Wooden toys have been enjoyed by children for centuries. Archeological digs have even found evidence that they existed in ancient Egypt. In early Greece and Rome dolls and horses made of wood were popular amongst youngsters. Later children played with puppets and trains. This interest continued until the end of WWII when plastic became an acceptable replacement for toy making. With the new technology on the market, many manufacturers stopped production of such items. Today, there are fewer wooden toys displayed on store shelves, but their educational value has never declined.
According to many studies toys that are made of wood encourage children to employ imaginative play. Without the aid of electronic sounds, they are forced to think about what animals and vehicles would sound like and imitate those sounds. They can also manipulate the pieces in any way they like without the aid of predetermined automated movement. A simple, painted piece of wood can become anything the child can picture in their mind. For example: a rectangle block can be a car, a train, or a bus. For the youngster, a wide variety of options open up to play with all the different shapes, sizes, and colors.
The simplicity of the wooden toy is the key to its learning value. Stackable blocks, for instance, assist with fine motor skills. Gross motor skills are developed by larger items such as pedal cars. The absence of electronics allows room for more self-expression. A child may erect and tower and then tear it down to build a city. They are a multi-use tool for extended play, and most children do not even realize that they are learning while having fun on such a basic level.
The puzzles are particularly easy for a very young child to put together. The pieces are cut into shapes and typically have a handle attached to one side. The shape for each puzzle section is cut out of the backing board so that the pieces just have to be matched to their corresponding holes. This seemingly simple design element can assist the child with learning to sort shapes and develop reasoning skills. Depending on the theme of the puzzle, they may also learn to count, memorize the alphabet, or even find the location of states or countries. The possibilities are essentially endless.
Math skills can be taught easily using this versatile medium. The colors and shapes simplify such topics as grouping, counting, and basic geometry. Ratios can be learned using two colors of blocks. Several sets can be found that come with all the typical geometric shapes in a three-dimensional format. These items have the ability to provide the students with a hands-on approach to arithmetic that may assist in reinforcement of skills.
Another educational use for wooden toys is in the science classroom. Many simple machines such as levers, wheels, and pivots can be represented using pieces made of wood. Kits to build the structure of various dinosaurs and other animals can be found in science supply catalogs. There are also dioramas that show atoms, DNA coils, the solar system, and even the periodic table of elements. They are interactive in the sense that these are items that can be manipulated by the children. They can look at them and feel them in their hands. The children can move parts around and see how everything fits together.

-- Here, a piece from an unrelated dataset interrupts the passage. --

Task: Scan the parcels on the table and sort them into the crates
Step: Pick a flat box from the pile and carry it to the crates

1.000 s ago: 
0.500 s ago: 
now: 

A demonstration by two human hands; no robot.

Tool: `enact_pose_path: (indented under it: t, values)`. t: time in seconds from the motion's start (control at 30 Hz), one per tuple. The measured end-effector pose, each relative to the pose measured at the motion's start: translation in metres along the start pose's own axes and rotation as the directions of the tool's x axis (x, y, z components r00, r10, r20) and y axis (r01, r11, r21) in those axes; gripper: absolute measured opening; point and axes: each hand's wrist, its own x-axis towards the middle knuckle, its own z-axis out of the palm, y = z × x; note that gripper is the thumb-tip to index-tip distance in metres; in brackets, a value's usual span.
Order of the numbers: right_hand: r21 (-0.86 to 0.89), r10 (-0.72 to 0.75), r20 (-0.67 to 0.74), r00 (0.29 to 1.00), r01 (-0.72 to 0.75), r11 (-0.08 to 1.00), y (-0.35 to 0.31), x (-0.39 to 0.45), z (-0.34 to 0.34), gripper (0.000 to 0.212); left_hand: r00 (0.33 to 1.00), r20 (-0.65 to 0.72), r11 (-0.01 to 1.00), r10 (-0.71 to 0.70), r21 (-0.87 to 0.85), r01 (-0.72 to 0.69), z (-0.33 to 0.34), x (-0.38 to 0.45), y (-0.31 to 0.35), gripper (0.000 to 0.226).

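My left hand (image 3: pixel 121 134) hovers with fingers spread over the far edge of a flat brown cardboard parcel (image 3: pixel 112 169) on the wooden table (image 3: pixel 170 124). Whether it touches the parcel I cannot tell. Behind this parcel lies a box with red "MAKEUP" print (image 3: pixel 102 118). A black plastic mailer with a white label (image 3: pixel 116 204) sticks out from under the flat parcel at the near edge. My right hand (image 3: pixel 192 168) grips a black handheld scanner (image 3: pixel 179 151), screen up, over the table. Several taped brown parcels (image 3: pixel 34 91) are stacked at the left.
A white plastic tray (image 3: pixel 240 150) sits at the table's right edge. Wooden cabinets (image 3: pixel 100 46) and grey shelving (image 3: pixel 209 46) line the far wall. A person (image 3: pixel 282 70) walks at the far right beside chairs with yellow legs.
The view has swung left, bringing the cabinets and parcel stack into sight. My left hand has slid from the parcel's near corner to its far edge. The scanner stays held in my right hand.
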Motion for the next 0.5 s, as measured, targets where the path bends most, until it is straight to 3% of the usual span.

In art wooden pieces have multiple jobs. The three-dimensional shapes can be utilized to teach drawing and shading of objects. They can also teach the student to build the base structure for a sketch or painting. For example: a circle and two triangles would be the basic shapes used to draw the head of a cat. A popular item that is often found in art classes is the wooden figure of a human being. It is usually small and can be placed in any pose the body can form. It is there to assist with properly drawing a person in movement.
Through the ages, from ancient Egypt up to today, wooden toys have been enjoyed by children around the world. Whether it is in the classroom or the living room, these simple items are important tools for teaching children of all ages. They can learn about everything from developing fine motor skills to the basics of science, math, and art. Coming in many forms, from stackable blocks to puzzles and a range of classroom manipulative items specially geared toward each subject. They encourage imagination and creative thinking. The often brightly painted wooden pieces remain a favorite of parents, teachers, and children. Their educational value has been proven time and again.